— ASSIGNED TASK —
Print the full listing exactly.

_ _ _ _ _ _ _

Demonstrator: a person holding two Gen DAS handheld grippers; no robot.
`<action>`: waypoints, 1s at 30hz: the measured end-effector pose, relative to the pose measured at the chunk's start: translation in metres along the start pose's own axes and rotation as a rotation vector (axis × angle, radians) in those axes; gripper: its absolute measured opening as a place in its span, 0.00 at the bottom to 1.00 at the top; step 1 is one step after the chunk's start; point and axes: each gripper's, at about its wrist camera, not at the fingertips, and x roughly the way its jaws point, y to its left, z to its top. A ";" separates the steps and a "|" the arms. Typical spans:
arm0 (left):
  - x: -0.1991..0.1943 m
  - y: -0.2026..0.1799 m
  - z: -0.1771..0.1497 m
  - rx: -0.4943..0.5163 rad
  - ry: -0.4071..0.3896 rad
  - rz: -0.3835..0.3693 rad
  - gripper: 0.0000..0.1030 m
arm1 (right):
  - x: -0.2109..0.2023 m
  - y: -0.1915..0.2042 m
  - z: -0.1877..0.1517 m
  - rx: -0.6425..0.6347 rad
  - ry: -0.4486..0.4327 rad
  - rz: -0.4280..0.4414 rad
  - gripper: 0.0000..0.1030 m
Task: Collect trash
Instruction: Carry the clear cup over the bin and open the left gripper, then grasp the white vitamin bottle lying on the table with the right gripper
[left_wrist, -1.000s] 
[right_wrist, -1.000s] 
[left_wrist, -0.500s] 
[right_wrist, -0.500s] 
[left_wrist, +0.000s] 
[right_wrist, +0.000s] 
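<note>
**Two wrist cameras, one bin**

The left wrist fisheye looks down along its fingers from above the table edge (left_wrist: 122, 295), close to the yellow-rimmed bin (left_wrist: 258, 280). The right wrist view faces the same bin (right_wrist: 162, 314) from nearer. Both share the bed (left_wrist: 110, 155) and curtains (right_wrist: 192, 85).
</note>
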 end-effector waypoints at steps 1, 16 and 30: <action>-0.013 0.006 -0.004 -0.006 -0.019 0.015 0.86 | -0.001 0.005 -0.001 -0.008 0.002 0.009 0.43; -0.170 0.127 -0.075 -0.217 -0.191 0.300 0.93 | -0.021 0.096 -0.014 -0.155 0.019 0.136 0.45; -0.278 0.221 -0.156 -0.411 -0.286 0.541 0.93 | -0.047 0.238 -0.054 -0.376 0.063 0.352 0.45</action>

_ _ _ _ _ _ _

— RESPONSE TO THIS EXERCISE —
Demonstrator: a person holding two Gen DAS handheld grippers; no robot.
`<action>`: waypoints, 1s at 30hz: the measured end-effector pose, relative to the pose measured at the chunk's start: translation in metres along the start pose's own axes and rotation as a rotation vector (axis × angle, radians) in those axes; gripper: its absolute measured opening as a place in its span, 0.00 at the bottom to 1.00 at the top; step 1 is one step after the chunk's start; point and axes: each gripper's, at about its wrist camera, not at the fingertips, and x roughly the way its jaws point, y to its left, z to its top. A ";" separates the steps and a "|" the arms. Typical spans:
arm0 (left):
  - x: -0.1991..0.1943 m
  - y: -0.2026..0.1799 m
  - z: -0.1771..0.1497 m
  - rx: -0.4943..0.5163 rad
  - ry: -0.4071..0.3896 rad
  - rz: -0.3835..0.3693 rad
  - gripper: 0.0000..0.1030 m
arm1 (right):
  - x: -0.2109..0.2023 m
  - y: -0.1915..0.2042 m
  - z: -0.1877..0.1517 m
  - rx: -0.6425..0.6347 rad
  - ry: -0.4486..0.4327 rad
  - rz: -0.4280..0.4414 rad
  - gripper: 0.0000..0.1030 m
Task: Collect trash
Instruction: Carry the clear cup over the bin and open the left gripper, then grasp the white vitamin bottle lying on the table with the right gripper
[left_wrist, -1.000s] 
[right_wrist, -1.000s] 
[left_wrist, -0.500s] 
[right_wrist, -0.500s] 
[left_wrist, +0.000s] 
[right_wrist, +0.000s] 
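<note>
**Two wrist cameras, one bin**

The left wrist fisheye looks down along its fingers from above the table edge (left_wrist: 122, 295), close to the yellow-rimmed bin (left_wrist: 258, 280). The right wrist view faces the same bin (right_wrist: 162, 314) from nearer. Both share the bed (left_wrist: 110, 155) and curtains (right_wrist: 192, 85).
</note>
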 end-effector waypoints at steps 1, 16 and 30: <action>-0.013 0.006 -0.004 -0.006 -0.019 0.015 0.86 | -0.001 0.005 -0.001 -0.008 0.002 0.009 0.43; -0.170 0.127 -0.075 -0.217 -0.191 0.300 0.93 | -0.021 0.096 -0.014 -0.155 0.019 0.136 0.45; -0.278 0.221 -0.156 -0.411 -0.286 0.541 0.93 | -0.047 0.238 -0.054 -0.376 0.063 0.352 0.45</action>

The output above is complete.